Well there would be a listener on each cluster node, but it is up to you to route the data to each of those listeners if you want to use them all. If you have a cluster of 3 NiFi nodes, and you setup syslog to push data to node 1 then you are only using the listener on node 1 and the other two listeners aren't doing anything. You would need to have the syslog agent distribute the data to all 3 listeners, or you would need to put a load balancer in front of NiFi and have the syslog agent send to the load balancer and the load balancer would distribute to the 3 nodes.

Expert Contributor

@Bryan Bende

Thanks for the explanation.

I have a usecase where syslog listener has to receive 10M messages/sec.

I am worried if this can be achieved? because the processing of those messages takes quite good amount of time.

Since I have to extract data out of each messages and store it to hdfs in csv, I use extracttext->replacetext->routeoncontent->puthdfs.

Can you suggest me if 10Million msg/sec will be achieved.

Thank you for useful article @Bryan Bende,

After reading your post, I confuse some points that HOW and WHERE to configure properties: Max Batch Size, Max Size of Message Queue, Max Size of Socket Buffer.

My flowfile: Data Producer --> JettyWebsocketServer --> ListenWebsocket --> Flowfile

So I don't know how and where to configure above properties.
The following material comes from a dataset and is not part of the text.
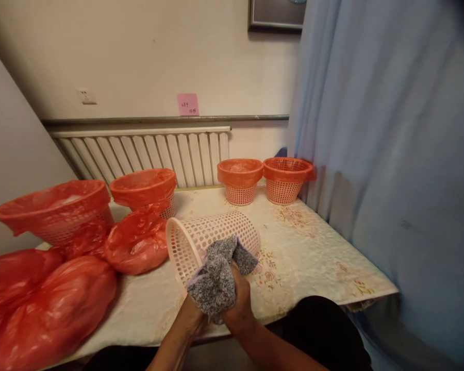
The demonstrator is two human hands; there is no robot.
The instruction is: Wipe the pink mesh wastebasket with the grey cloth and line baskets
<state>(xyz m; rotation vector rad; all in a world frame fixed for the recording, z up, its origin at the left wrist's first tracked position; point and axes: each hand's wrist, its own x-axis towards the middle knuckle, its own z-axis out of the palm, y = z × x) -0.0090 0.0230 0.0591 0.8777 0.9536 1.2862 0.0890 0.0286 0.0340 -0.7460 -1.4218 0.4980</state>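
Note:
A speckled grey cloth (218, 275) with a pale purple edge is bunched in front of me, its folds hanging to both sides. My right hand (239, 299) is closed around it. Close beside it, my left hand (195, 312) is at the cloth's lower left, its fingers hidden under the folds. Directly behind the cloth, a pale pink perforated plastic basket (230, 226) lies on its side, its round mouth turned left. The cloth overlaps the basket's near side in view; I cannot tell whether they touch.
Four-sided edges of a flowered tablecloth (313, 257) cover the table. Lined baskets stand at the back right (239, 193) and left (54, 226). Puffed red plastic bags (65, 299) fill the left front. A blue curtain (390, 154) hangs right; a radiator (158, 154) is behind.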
Where is Message Queue between Channel Reader and Listen Processor?

I just only configure JettyWebsocketServer(Input Buffer Size, Max Text Messsage Size) and ListenWebsocket has no properties relating to Queue Size.

Thanks,

Hello, this post is for ListenUDP, ListenTCP, ListenSyslog, and ListenRELP.

The ListenWebSocket processor is implemented differently and does not necessarily follow what is described here.

I'm not familiar with the websocket processor, but maybe others have experience with tuning it.